• **YOUR OBJECTIVE**
Restate word for word the material below, starting at the line that contains "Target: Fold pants" and stopping after the last line; skip pictures.

• **DATA FOR PROCESSING**
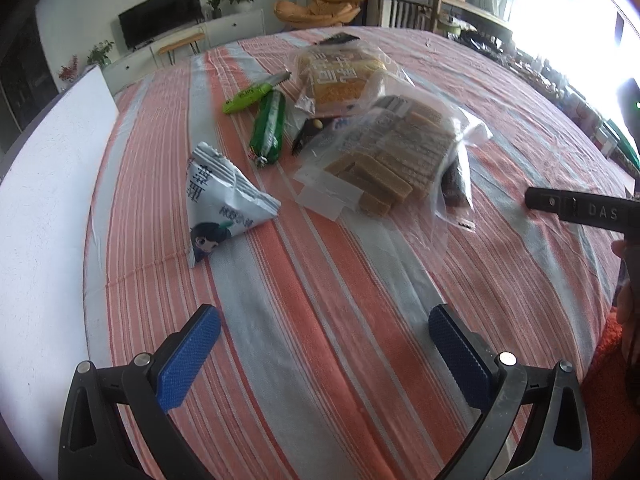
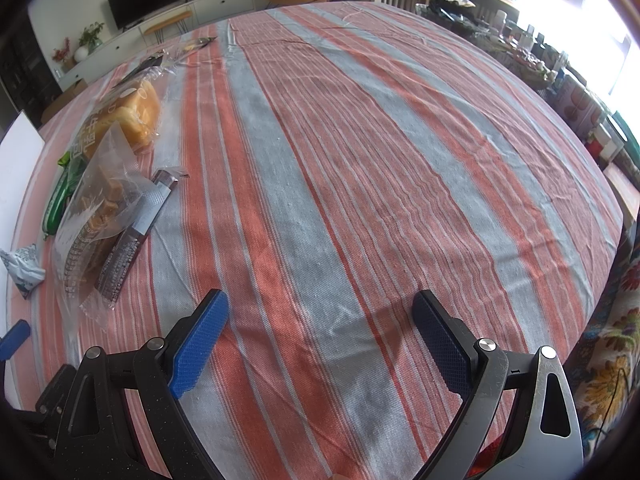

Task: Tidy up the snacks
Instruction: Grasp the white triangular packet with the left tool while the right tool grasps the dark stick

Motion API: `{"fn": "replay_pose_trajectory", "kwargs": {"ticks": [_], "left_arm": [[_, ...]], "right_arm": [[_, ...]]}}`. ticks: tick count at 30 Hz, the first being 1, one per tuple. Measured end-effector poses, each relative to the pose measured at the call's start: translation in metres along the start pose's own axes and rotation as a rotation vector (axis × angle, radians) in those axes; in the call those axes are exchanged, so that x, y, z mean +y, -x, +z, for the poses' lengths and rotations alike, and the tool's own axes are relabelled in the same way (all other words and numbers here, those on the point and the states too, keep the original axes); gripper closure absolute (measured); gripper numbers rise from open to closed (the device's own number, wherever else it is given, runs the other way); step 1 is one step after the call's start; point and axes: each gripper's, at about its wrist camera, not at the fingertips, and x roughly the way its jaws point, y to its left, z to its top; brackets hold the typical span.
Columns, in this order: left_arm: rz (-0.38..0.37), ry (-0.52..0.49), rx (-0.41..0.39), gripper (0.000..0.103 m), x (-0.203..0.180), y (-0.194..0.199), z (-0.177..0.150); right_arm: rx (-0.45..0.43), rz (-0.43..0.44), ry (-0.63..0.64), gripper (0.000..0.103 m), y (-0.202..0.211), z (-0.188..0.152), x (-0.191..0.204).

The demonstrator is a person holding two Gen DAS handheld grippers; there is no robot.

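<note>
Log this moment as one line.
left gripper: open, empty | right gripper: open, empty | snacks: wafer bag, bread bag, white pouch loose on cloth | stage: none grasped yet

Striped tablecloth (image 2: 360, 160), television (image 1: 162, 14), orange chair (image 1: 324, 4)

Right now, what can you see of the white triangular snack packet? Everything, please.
The white triangular snack packet is a puffed, pyramid-shaped pouch of crinkly film, with dark printed characters and a cartoon figure near its lower corner. It looks sealed, with crimped edges. It lies alone on the striped tablecloth, nearest the left gripper, whose jaws stand open and clear of it. The green sausage stick lies just beyond, not touching. The right wrist view shows it at the far left.
</note>
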Motion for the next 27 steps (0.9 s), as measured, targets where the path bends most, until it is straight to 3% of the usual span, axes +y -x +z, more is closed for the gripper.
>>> {"fn": "replay_pose_trajectory", "kwargs": {"ticks": [2,5,8,10,13,16,21,23,24,27], "left_arm": [[-0.065,-0.034,0.042,0.002,-0.003,0.015,0.005],[-0.147,-0.036,-0.032,0.003,0.008,0.063,0.032],[-0.147,0.017,-0.123,0.002,0.036,0.103,0.073],[-0.119,0.070,-0.135,0.002,0.057,0.108,0.096],[-0.065,0.110,-0.014,0.002,0.075,0.077,0.112],[-0.035,0.128,0.092,0.003,0.073,0.037,0.099],[0.066,0.112,0.071,0.003,0.056,-0.002,0.070],[0.070,0.110,0.073,0.004,0.054,-0.014,0.063],[0.069,0.117,0.062,0.012,0.055,-0.016,0.061],[0.038,0.161,0.040,0.052,0.064,-0.017,0.057]], "right_arm": [[0.000,0.000,-0.001,0.008,0.000,0.000,0.000],[0.000,-0.001,0.000,0.008,0.000,0.000,0.000],[-0.001,-0.001,0.000,0.008,0.000,0.000,0.000],[0.000,-0.001,0.000,0.008,0.000,0.000,0.000],[-0.001,-0.001,-0.001,0.008,0.000,0.000,0.000],[-0.001,-0.001,-0.001,0.008,0.000,-0.001,0.000],[-0.001,-0.001,-0.001,0.008,0.000,-0.001,0.000],[0.000,0.001,-0.001,0.008,0.000,-0.001,0.000],[0.000,0.002,-0.001,0.007,0.001,0.000,0.000],[0.005,0.004,0.000,0.007,0.001,0.001,-0.001]]}}
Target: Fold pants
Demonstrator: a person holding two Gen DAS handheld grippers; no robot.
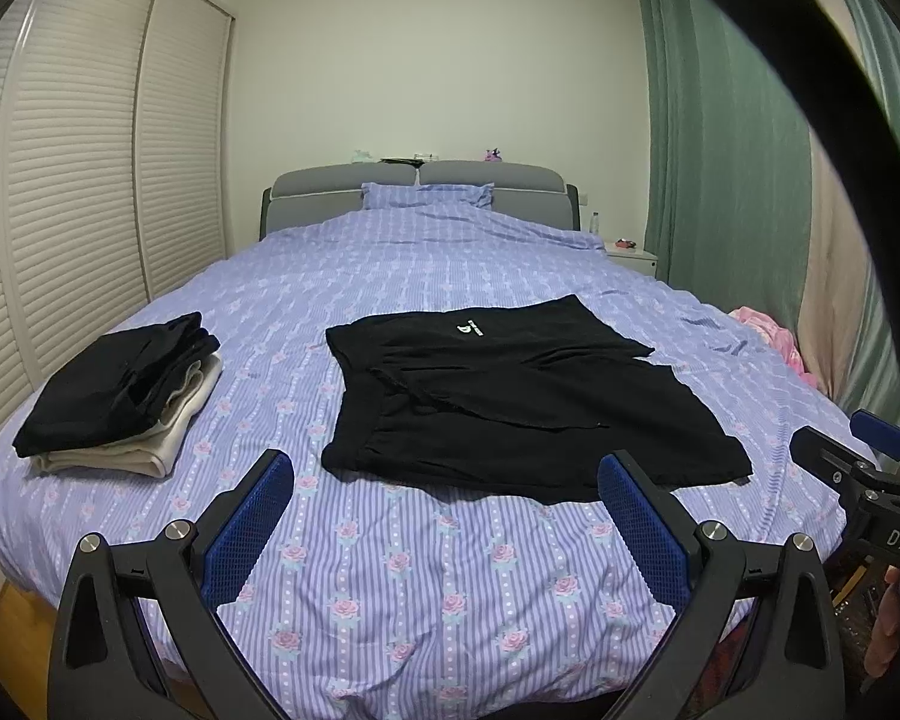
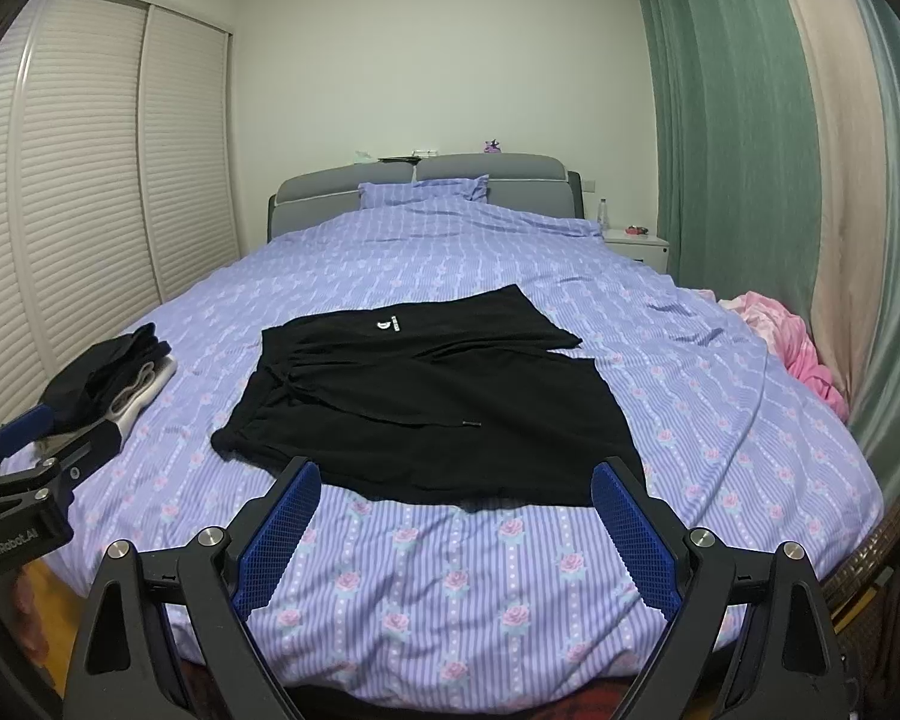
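Lighting is dim, even, indoor and cool-tinted; its source is out of view. Shadows are soft. No glare. Both fisheye views bend strongly at the edges, with black vignetted corners. Focus is adequate, slightly grainy throughout.

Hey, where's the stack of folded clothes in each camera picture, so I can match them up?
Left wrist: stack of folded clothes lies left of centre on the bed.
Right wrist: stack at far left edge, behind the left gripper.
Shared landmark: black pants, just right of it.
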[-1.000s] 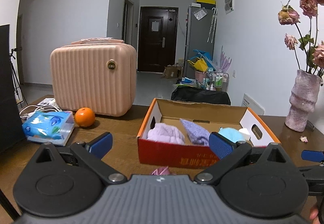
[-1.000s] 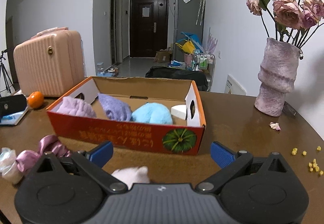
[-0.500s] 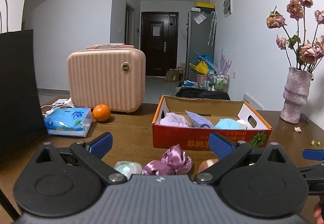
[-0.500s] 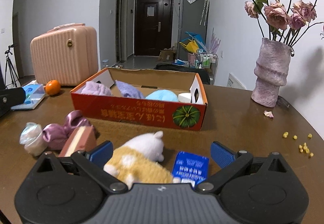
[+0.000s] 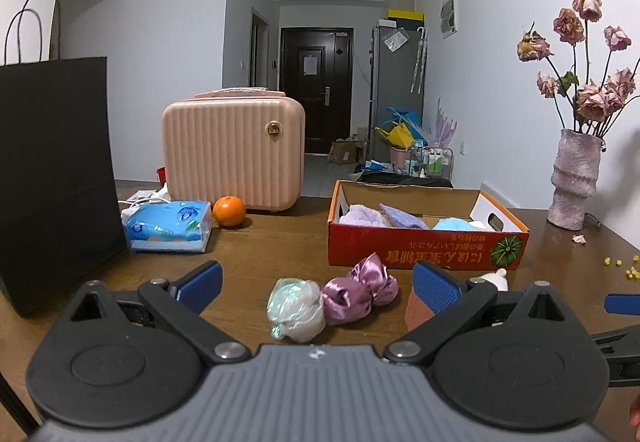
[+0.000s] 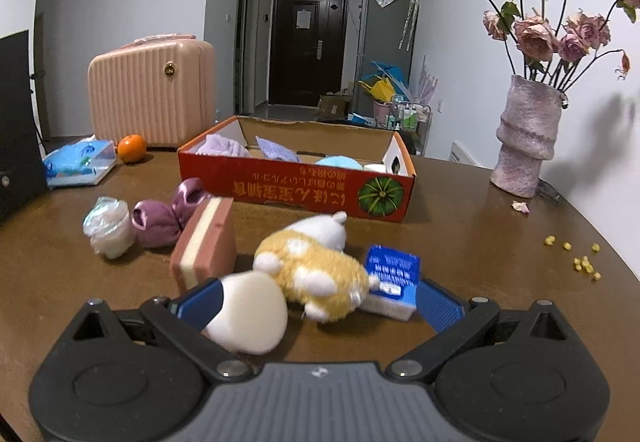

• **RESULT FOR THIS TASK**
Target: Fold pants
Demonstrator: a person holding two Gen DAS handheld grippers; no robot.
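Lighting is dim, even, indoor and cool-tinted; its source is out of view. Shadows are soft. No glare. Both fisheye views bend strongly at the edges, with black vignetted corners. Focus is adequate, slightly grainy throughout.

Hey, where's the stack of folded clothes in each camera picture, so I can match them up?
Left wrist: stack of folded clothes lies left of centre on the bed.
Right wrist: stack at far left edge, behind the left gripper.
Shared landmark: black pants, just right of it.
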[-1.000s] 
[-1.000s] 
[-0.500s] 
[-0.500s] 
[+0.000s] 
[+0.000s] 

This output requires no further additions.